# White smoke out tail pipe.



## KpaxFAQ (Sep 1, 2013)

Cruz15 said:


> Has anyone seen white smoke coming from the tail pipe while driving?
> First time for me. After a few miles it started smoking a constant white fog following definitely not moisture. lasted about 4 -5 mins.


Pretty common in very cold Temps in all the big diesels I ever drove.
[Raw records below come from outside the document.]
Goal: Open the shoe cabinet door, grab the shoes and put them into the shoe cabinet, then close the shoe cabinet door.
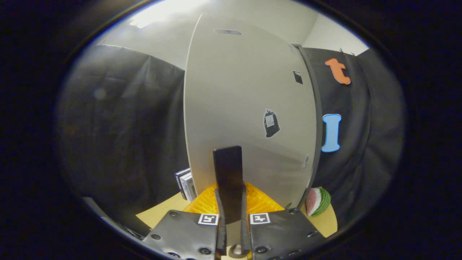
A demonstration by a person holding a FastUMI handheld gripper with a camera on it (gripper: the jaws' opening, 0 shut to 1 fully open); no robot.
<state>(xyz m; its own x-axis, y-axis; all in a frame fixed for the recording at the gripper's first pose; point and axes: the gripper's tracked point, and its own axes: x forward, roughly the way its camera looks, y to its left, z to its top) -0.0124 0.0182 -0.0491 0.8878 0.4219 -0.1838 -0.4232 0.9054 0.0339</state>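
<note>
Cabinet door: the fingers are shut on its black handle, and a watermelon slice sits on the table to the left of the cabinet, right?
Not quite. The gripper view shows the watermelon slice on the table to the right of the cabinet door, not the left; books stand on the left. The rest holds: the gripper is shut on the black handle.

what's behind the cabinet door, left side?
Behind the cabinet door, books peek out at its left edge. The rest is hidden. Gripper is shut on the black handle.
</note>
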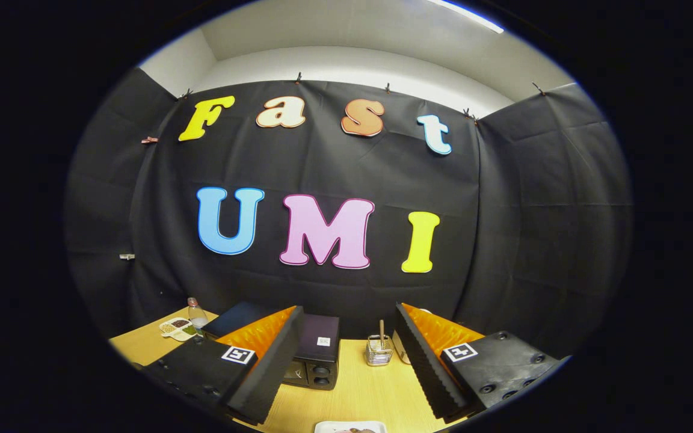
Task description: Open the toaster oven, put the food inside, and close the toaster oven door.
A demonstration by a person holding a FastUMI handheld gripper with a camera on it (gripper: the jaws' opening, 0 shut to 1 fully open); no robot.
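Observation:
My gripper (346,361) is held high above the wooden table (364,391), its two black fingers (274,361) spread wide and open with nothing between them. The black toaster oven (315,355) stands beyond the fingers against the back wall, partly hidden by the left finger; its knobs show on the front right, and I cannot tell how the door stands. A white plate (349,427) with food on it lies on the table close under the gripper, only its far rim showing.
A small wire holder (379,350) with a stick in it stands right of the oven. A clear bottle (196,314) and a white divided dish (178,328) with bits of food sit at the table's far left. Black cloth walls close the booth.

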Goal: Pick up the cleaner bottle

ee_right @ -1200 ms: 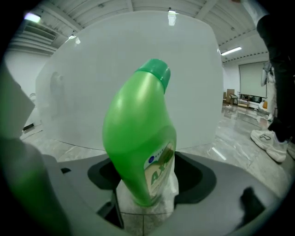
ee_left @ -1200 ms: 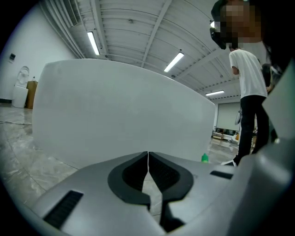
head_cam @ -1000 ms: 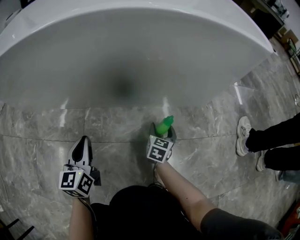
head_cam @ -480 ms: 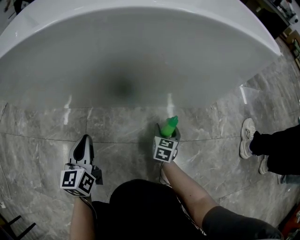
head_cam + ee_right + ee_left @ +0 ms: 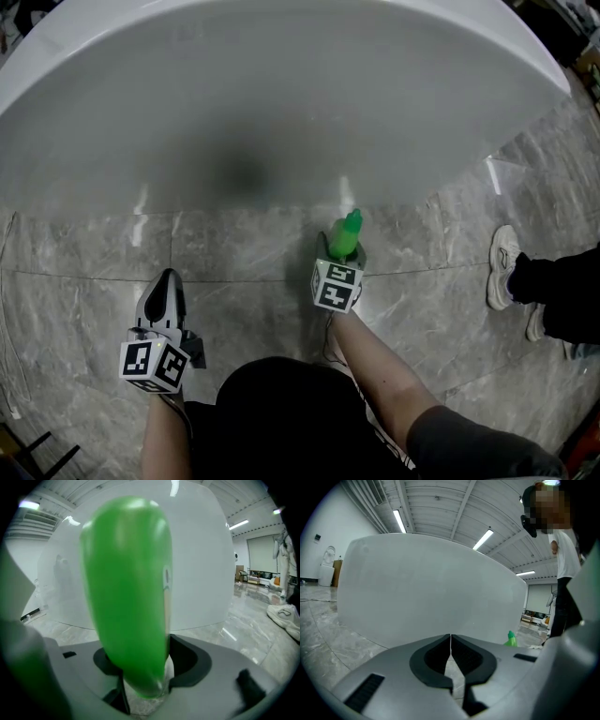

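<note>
The green cleaner bottle (image 5: 345, 234) stands upright on the grey marble floor, close to the foot of the big white tub. My right gripper (image 5: 342, 251) reaches around it from behind, and its jaws are closing with the bottle between them. In the right gripper view the bottle (image 5: 126, 597) fills the space between the dark pads of the right gripper (image 5: 140, 670), with a thin gap still showing at the right pad. My left gripper (image 5: 169, 283) hovers low at the left, shut and empty, well apart from the bottle. In the left gripper view its tips (image 5: 450, 641) meet, and the bottle (image 5: 511, 639) shows small at the right.
A large rounded white tub (image 5: 281, 94) spans the far side right behind the bottle. A bystander's white shoes (image 5: 502, 267) and dark trouser leg (image 5: 562, 291) are on the floor at the right. Grey marble tiles lie between and around my two grippers.
My right gripper has pushed forward toward the tub so that the bottle now sits deeper between its jaws. The left gripper has stayed put.
</note>
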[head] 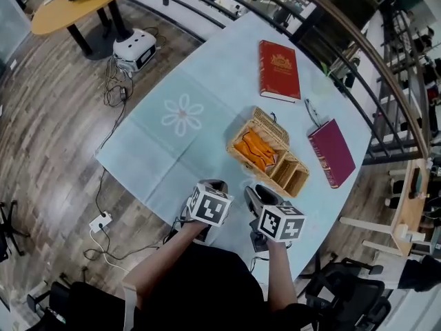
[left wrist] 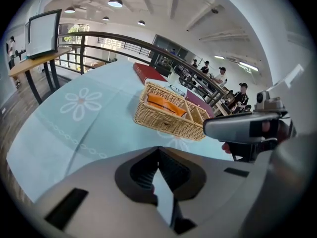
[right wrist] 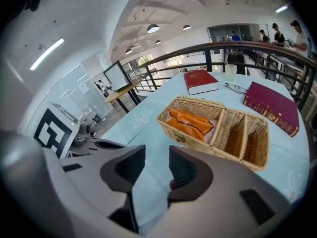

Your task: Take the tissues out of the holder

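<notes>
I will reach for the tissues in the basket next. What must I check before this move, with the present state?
1. Right gripper jaws apart, nothing between: ok.
2. Left gripper jaws apart: not ok, they are together.
3. Orange tissue pack uncovered in the basket's large compartment: ok.
4. Table between grippers and basket free of things: ok.
5. Pack loose in the basket: cannot tell.

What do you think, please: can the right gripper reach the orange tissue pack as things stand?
Probably yes: the right gripper is open and empty; only tablecloth lies before the orange tissue pack.
</notes>
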Motion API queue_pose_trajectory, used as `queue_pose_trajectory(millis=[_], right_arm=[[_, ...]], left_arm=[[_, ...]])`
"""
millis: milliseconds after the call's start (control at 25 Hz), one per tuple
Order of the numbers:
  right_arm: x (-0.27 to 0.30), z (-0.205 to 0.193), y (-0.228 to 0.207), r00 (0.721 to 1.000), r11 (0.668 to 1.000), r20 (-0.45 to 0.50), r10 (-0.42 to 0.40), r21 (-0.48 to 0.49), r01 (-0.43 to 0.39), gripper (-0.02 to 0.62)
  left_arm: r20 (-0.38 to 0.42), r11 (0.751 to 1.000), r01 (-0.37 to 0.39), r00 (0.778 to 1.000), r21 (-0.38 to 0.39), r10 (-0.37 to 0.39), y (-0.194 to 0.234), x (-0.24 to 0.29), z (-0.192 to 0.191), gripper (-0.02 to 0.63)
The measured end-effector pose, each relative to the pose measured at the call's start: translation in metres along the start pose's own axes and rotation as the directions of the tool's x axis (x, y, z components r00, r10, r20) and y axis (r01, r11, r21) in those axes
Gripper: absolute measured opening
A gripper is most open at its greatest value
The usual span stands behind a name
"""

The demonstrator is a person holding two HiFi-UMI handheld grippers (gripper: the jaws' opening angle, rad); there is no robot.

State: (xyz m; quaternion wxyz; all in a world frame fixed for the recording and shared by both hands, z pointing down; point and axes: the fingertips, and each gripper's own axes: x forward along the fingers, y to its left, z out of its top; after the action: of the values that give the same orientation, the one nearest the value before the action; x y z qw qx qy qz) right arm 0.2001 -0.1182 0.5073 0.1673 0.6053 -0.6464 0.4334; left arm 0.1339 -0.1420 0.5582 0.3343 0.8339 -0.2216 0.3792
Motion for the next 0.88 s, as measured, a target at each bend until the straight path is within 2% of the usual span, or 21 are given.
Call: queue_pose_trajectory(millis=[240,560,720,880], right_arm=[[0.018,0.028,-0.016,0.999,0.998,-0.017,-0.033,-0.057,0.032,0.160],[0.041,0.044,-0.033,0.995,0.983,-0.083,-0.062,-0.176,0.047,0.204],[0.050,0.057,-0.047,0.990,0.970,-0.108,-0.091,-0.237,0.063,0.206],[0.061,0.062,-0.059,0.985,0.964,-0.133,-0.107,-0.257,0.070,0.210]], left_arm=[[-0.003,1.000,0.012,1.000,-0.024,-0.012,0.013,0.011,0.011,0.009],[0.001,0.999,0.016,1.000,-0.050,-0.016,0.025,0.023,0.020,0.010],[-0.003,0.998,0.019,1.000,-0.062,-0.019,0.029,0.028,0.021,0.010],[-0.010,0.998,0.020,1.000,-0.066,-0.021,0.031,0.034,0.022,0.009]])
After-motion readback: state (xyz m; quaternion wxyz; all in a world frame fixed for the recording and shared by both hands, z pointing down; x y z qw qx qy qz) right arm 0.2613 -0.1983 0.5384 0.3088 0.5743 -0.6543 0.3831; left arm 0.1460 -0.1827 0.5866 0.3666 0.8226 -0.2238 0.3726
Never really paid attention to the cruze


----------



## Tomko (Jun 1, 2013)

I'd be suspicious of a coolant leak. 

Or maybe DEF was being dumped into the SCR.


----------



## Robby (Mar 1, 2013)

Tomko said:


> I'd be suspicious of a coolant leak.
> 
> Or maybe DEF was being dumped into the SCR.


I'm thinking a regen was taking place since it cleaned up after five minutes or so.

Rob


----------



## diesel (Jun 8, 2013)

My first thought was a regen as others have mentioned.


----------



## MP81 (Jul 20, 2015)

Tomko said:


> I'd be suspicious of a coolant leak.
> 
> Or maybe DEF was being dumped into the SCR.


To me, white smoke has always been associated with burning coolant. It may not be, but I'd keep an eye on coolant levels. You usually can smell it in the exhaust, but I'm not sure if one could after the SCR/DPF systems of the diesel.


----------



## NHRA (Oct 12, 2014)

Could be the beginning of a bad head gasket. Once the engine comes up to temp it stops . I would have the radiator pressure tested.


----------



## Snipesy (Dec 7, 2015)

If you're running #1 fuel and its below 50F with a fair bit of moisture in the air. I wouldn't be too concerned, that's common with all diesels even with dpf.

Otherwise... Yeah somethings up. If your EGR and DPF are working fine you should not see any white smoke. You might get some if your'e in a regen and slam the throttle, but that's about it.


----------